Alors que la charte élaborée par quelques grands journaux quotidiens français est désormais en ligne sur leurs sites, certains responsables des sites incriminés clament leur bonne foi.
«C'est nouveau, ce que l'on fait, explique Michaël Khoi, directeur général de nFactory. C'est difficile à expliquer et les fournisseurs de contenus n'ont pas vraiment compris qu'on essaie de faire les choses dans les règles». Se défendant des attaques portées contre lui et d'autres sites de revues de presse, il estime que les journaux n'ont pas toujours été clairs.
Ces derniers (notamment Les Echos, La Tribune et Le Monde) ont reproché à ces start-up de piller leurs contenus en reprenant les titres et les sous-titres de tous leurs articles du jour. Pour combattre ce qu'ils considèrent du plagiat, ils ont rédigé une charte rappelant à chaque acteur du cyberespace ses droits et devoirs.
Contrairement à ce qu'affirment les responsables des éditions électroniques des journaux, Michaël Khoi explique qu'il tient à être en contact avec les rédactions et signer des contrats pour partager les revenus engendrés par son site. Pour le moment, les journaux qui n'ont rien signé avec lui ne sont pas présents dans ses revues de presse.
Michaël Khoi s'estime intermédiaire entre les groupes de presse et les clients (des portails pour la plupart). Et il affirme que son entreprise n'en est qu'à ses débuts. Les revues de presse ne seront payantes qu'à partir du mois de juin et 50% des recettes seront reversés aux sources de contenus. «Nous sommes pour cette charte à 1000%, souligne-t-il. Il faut qu'une réglementation des contenus sur Internet existe».
Jérémie Berebbi, PDG de Net2One, est aussi au centre de la tourmente grâce (ou à cause) de ses bons résultats financiers. Il assure qu'il essaie de traiter avec les journaux et que si l'un d'entre eux ne désire pas figurer sur Net2One, il l'enlèvera immédiatement. «Le Monde ne voulait pas que ses chapeaux apparaissent sur le site. Allez voir, il n'y a plus que les titres».

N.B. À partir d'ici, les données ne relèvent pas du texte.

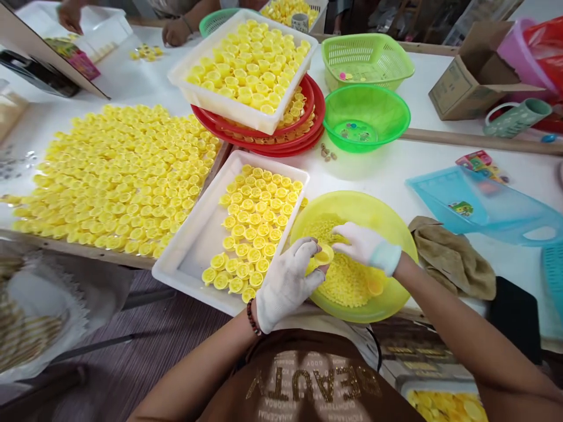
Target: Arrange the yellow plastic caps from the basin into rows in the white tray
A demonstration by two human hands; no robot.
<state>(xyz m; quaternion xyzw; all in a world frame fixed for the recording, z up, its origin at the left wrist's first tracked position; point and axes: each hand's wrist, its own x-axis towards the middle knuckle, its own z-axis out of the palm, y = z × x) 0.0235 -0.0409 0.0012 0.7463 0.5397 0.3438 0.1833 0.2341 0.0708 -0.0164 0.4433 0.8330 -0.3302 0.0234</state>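
At the table's (431, 158) near edge, I see the left hand (290, 282) clamped on a cup (324, 254) over the bowl's (373, 206) left side, cannot tell the right hand's (366, 244) grip, and fear a slack pinch dropping it.

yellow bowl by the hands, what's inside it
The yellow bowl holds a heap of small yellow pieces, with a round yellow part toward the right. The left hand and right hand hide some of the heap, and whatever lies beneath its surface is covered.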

«La situation est complètement folle, reprend-il. Au moment même où cette charte sort, des journaux viennent encore nous demander d'être référencés sur Net2One. Et il est faux de dire que nous ne faisons rien. On réfléchit à la technologie depuis janvier 1998. Vingt serveurs "tournent" chez nous et nous seront bientôt cinquante employés».
Juridiquement, Jérémie Berebbi se sent à l'abri en revendiquant le droit de citation qui a, par ailleurs, été défini dans la charte comme illustrant un propos. «La multiplication des citations aboutit à la création d'une anthologie, considérée comme œuvre dérivée, et donc soumise à l'accord préalable de l'auteur», peut-on lire dans la charte. C'est bien le principe d'accord préalable sur lequel les journalistes insistent.
Dans cette affaire, il semble que l'incompréhension mutuelle ait pris le pas sur une discussion claire entre les acteurs pour définir qui fait quoi et comment. Si les nouveaux sites de revues de presse ont peut-être eu une démarche précipitée pour se démarquer le plus vite possible dans la course à la réussite sur le Net, les journaux se sont à l'inverse retranchés sur des positions doctrinales, sans comprendre les nouveaux enjeux. Que la charte puisse réglementer le pillage de contenus, tout le monde le souhaite! Qu'elle en vienne à empêcher l'apparition de nouveaux outils et de nouvelles perspectives d'édition, ce serait dommage...
Déjà, les choses commencent à bouger et chacun clarifie ses positions. Net2One vient de faire paraître un communiqué dans lequel il écrit: «Nous allons dès aujourd'hui respecter à la lettre les souhaits exprimés par les signataires de la charte en faisant parvenir à ceux qui ne nous l'ont pas déjà accordée une demande d'autorisation, et en suspendant (momentanément, nous l'espérons) le référencement de leurs sites».